Search the records below for the word "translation". Copy each line where it occurs.

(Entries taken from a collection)
★ ★ ★ ★ ★

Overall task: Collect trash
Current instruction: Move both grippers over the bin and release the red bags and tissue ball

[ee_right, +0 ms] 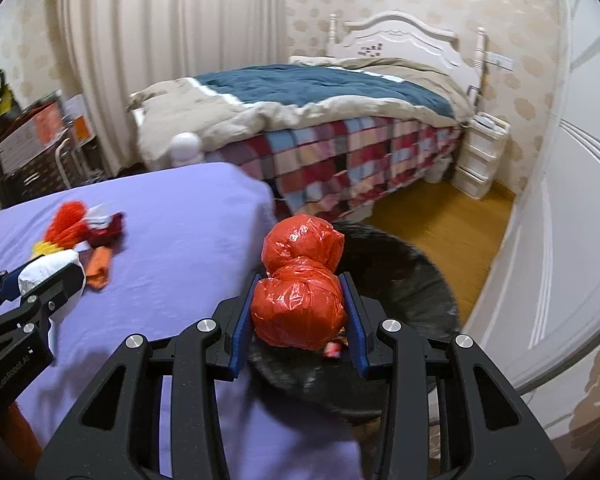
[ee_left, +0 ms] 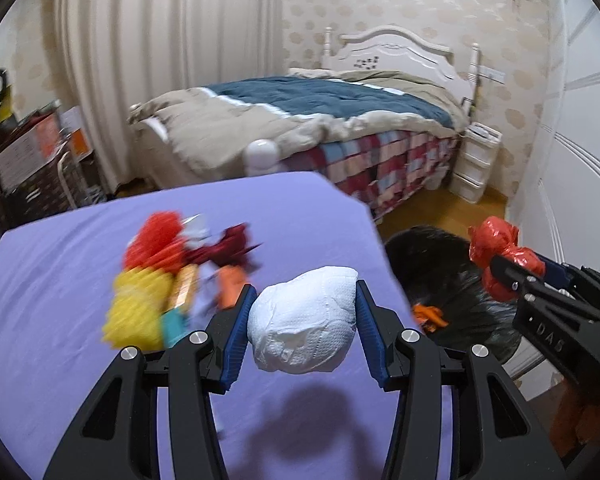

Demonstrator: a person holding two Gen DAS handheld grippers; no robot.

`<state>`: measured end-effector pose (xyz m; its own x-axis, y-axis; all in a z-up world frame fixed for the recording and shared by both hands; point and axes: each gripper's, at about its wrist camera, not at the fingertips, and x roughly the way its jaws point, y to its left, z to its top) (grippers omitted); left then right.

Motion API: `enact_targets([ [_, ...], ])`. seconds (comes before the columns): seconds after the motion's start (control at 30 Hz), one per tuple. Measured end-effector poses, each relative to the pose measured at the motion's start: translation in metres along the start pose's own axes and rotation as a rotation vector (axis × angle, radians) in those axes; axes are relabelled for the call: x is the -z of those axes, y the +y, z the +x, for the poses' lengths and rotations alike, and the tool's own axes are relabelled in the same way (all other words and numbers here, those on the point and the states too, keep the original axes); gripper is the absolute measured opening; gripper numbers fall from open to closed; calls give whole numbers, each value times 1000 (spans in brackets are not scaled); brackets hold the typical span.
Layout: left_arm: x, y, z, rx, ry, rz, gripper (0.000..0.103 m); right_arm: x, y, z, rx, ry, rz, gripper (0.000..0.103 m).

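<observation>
Left gripper (ee_left: 302, 322) clamps white wad (ee_left: 302, 322) (above table (ee_left: 60, 320)).

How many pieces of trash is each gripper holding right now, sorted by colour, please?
White crumpled paper wad, in the left gripper: 1
Red knotted plastic bag bundle, in the right gripper: 1
Total: 2

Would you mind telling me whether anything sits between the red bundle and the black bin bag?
Nothing visible does. The right gripper holds the red bundle right above the black bin bag's open mouth.
</observation>
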<state>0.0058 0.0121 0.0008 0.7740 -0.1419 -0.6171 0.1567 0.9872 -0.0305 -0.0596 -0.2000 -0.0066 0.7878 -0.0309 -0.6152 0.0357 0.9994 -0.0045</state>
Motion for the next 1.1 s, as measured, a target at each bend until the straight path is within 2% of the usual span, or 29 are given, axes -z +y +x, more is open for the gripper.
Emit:
enact_targets([
  [0.27,-17,-47,37,44,14,52,49,-2,-42,21,53,5,56,38],
  [0.53,-26,-86,71,51,45,114,49,-5,-68,39,82,13,85,38],
  [1.1,-36,-105,104,38,94,132,49,-8,-87,58,92,39,110,39],
])
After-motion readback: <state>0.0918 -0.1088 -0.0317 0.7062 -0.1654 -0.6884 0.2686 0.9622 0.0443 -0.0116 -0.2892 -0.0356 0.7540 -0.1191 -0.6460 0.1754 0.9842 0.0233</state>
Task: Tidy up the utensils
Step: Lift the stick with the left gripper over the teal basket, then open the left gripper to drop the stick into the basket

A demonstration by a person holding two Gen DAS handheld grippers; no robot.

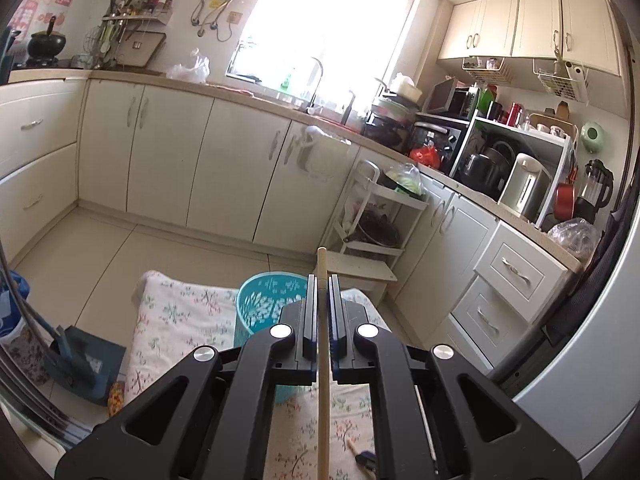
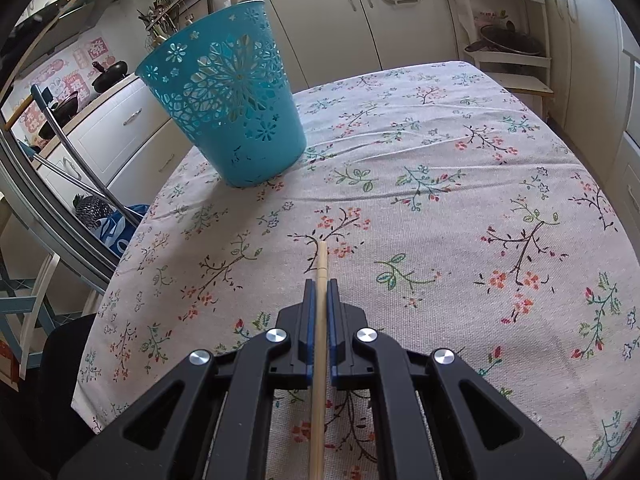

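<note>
Left wrist view: the left gripper has its jaws clamped on a wooden chopstick that pokes out past the tips, held up above the bin, which sits on the floral cloth just below and left of the tips. Right wrist view: the right gripper is also clamped on a chopstick, low over the cloth, with the teal bin standing far left.

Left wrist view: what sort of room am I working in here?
A home kitchen, almost certainly. Cream base cabinets run under a worktop with a sink tap below the window, and small appliances like a toaster oven and an electric kettle crowd the right side.
</note>
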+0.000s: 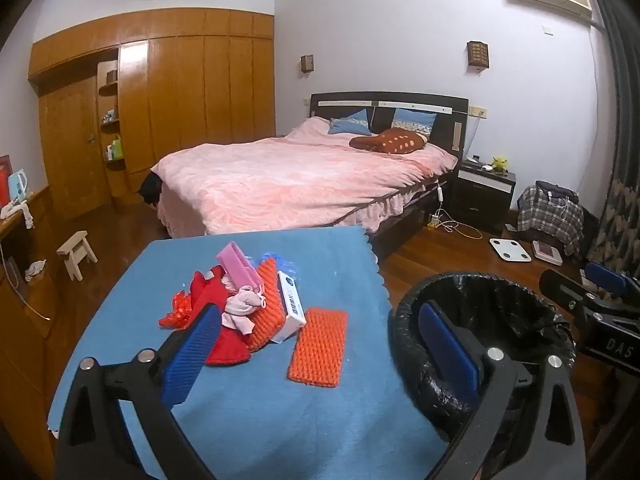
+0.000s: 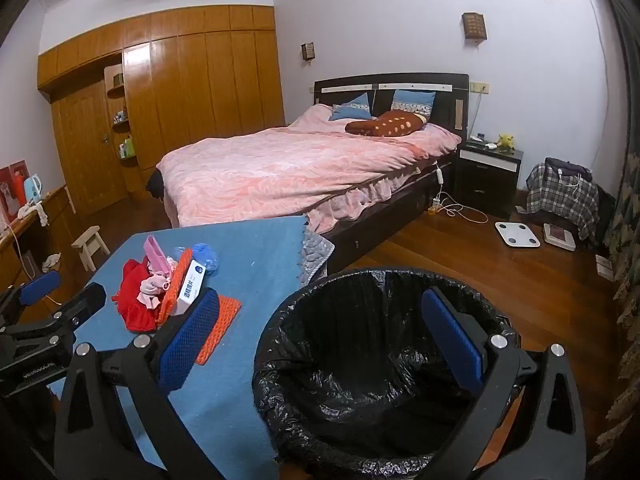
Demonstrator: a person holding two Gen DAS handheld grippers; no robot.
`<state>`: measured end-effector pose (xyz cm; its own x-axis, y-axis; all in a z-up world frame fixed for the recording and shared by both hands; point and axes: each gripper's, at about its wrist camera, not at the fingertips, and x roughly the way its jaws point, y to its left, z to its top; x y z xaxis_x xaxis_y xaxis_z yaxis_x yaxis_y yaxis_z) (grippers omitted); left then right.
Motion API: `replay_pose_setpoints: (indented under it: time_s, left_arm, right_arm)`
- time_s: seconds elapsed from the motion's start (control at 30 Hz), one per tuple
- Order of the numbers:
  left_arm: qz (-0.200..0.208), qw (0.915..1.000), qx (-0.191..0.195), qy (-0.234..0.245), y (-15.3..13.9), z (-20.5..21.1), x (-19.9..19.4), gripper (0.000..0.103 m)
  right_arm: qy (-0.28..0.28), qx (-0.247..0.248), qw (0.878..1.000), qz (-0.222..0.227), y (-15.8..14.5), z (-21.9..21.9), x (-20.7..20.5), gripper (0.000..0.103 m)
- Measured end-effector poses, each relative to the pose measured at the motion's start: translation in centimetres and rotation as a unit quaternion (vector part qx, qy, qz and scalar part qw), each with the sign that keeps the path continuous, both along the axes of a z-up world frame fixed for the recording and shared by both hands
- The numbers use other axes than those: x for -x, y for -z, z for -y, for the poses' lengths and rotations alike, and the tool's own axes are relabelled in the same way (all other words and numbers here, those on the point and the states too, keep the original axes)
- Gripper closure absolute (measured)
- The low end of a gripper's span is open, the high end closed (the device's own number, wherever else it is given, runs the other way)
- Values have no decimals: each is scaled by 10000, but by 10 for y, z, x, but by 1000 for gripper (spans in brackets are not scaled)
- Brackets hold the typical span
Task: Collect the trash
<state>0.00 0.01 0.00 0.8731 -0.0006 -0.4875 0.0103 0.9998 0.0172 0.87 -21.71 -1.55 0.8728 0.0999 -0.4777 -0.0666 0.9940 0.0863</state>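
We hold the left gripper [image 1: 320, 354] tilted down over the near part of the table [image 1: 256, 420], its jaws spread wide with nothing between them. Its left pad [image 1: 192, 354] hangs over the near edge of the trash pile, and its right pad [image 1: 448, 352] sits in front of the bin's rim. The trash pile [image 1: 240, 304] lies left of the table's centre, toward the far edge: red cloth [image 1: 216, 320], a pink box [image 1: 238, 266], crumpled pink fabric, a white carton [image 1: 292, 308] leaning on an orange knitted piece, and blue plastic behind. A flat orange knitted pad [image 1: 319, 346] lies apart, just right of the pile. Off the table's right edge stands the bin [image 2: 360, 380], lined with a black bag. We hold the right gripper [image 2: 320, 350] tilted down above it, jaws likewise wide and holding nothing; its left pad [image 2: 188, 340] overlaps the table's right edge and covers part of the orange pad, while its right pad [image 2: 452, 340] hangs over the bin's opening. Beyond the table's far edge stands a bed [image 2: 288, 168] under a pink cover.
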Motion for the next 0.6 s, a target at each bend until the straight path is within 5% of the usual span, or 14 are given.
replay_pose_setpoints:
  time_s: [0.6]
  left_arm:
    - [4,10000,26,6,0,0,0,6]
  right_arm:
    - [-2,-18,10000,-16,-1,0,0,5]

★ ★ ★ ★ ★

Reply =
Motion API: `enact_targets([ [_, ...], ])`. seconds (comes before the columns): seconds after the motion's start (control at 30 Hz), one per tuple. Measured end-effector poses, each relative to the pose measured at the motion's start: translation in metres along the start pose's own axes and rotation as a rotation vector (axis × angle, radians) in those axes; axes are relabelled for the call: x is the -z of those axes, y the +y, z the +x, for the poses' lengths and rotations alike, and the tool's own axes are relabelled in the same way (all other words and numbers here, those on the point and the states too, keep the original axes); gripper is the absolute measured opening; gripper numbers fall from open to closed; calls give whole numbers, each value times 1000 (spans in brackets are not scaled); brackets hold the typical span.
- Measured end-effector poses, each relative to the pose measured at the motion's start: translation in centimetres and rotation as a unit quaternion (vector part qx, qy, qz and scalar part qw), each with the sign that keeps the path continuous, both along the axes of a z-up world frame fixed for the recording and shared by both hands

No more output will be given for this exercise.